### TASK DIRECTIONS:
Only one stretch of the listing below is wanted. Begin at the line that has "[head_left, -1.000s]", stop after the line that has "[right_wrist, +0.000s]", and repeat every line in between exactly.
-.-.-
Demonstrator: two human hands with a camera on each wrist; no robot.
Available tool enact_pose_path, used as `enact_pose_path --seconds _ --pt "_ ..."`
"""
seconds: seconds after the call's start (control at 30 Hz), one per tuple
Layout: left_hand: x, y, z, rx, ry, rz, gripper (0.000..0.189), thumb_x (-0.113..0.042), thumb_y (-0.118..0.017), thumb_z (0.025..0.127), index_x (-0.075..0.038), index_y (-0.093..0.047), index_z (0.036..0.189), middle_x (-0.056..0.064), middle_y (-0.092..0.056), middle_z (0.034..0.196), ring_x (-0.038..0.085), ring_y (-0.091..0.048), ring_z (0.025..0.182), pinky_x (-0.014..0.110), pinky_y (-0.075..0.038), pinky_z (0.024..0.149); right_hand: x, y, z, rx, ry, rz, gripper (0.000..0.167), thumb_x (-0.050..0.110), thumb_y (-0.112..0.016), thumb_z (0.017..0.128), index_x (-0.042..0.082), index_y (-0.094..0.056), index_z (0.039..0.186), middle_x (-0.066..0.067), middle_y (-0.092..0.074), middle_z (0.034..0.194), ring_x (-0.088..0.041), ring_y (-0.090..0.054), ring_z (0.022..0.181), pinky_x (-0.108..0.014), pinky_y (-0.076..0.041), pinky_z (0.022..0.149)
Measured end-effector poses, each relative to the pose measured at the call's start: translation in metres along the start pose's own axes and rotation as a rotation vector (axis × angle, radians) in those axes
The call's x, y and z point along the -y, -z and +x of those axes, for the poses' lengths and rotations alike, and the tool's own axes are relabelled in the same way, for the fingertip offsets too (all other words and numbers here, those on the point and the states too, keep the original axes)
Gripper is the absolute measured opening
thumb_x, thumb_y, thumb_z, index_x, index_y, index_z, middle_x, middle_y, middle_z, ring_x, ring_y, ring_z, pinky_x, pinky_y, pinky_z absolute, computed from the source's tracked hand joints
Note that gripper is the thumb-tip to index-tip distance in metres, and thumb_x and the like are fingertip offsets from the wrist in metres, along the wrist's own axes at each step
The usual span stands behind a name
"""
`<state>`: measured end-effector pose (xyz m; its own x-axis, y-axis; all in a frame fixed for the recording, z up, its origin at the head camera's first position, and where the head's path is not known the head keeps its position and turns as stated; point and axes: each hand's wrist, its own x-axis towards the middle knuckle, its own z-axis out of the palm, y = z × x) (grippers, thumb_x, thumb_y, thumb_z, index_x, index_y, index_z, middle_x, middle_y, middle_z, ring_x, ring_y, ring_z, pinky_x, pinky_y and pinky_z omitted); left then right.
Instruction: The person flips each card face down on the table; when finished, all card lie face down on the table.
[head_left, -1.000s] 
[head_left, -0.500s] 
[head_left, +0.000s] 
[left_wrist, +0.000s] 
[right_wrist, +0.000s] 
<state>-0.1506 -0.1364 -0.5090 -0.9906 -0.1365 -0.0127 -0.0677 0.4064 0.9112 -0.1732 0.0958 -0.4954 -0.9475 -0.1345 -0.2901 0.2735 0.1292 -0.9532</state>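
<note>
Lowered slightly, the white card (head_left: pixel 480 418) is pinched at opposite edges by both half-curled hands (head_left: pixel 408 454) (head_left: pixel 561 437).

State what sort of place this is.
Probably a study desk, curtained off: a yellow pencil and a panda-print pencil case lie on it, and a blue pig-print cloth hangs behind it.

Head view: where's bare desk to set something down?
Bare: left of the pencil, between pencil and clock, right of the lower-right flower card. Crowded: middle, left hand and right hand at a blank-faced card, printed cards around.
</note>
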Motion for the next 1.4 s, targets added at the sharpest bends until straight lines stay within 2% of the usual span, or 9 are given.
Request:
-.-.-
### THE ANSWER:
[head_left, -1.000s] 
[head_left, -0.500s] 
[head_left, +0.000s] 
[left_wrist, +0.000s] 
[right_wrist, +0.000s] 

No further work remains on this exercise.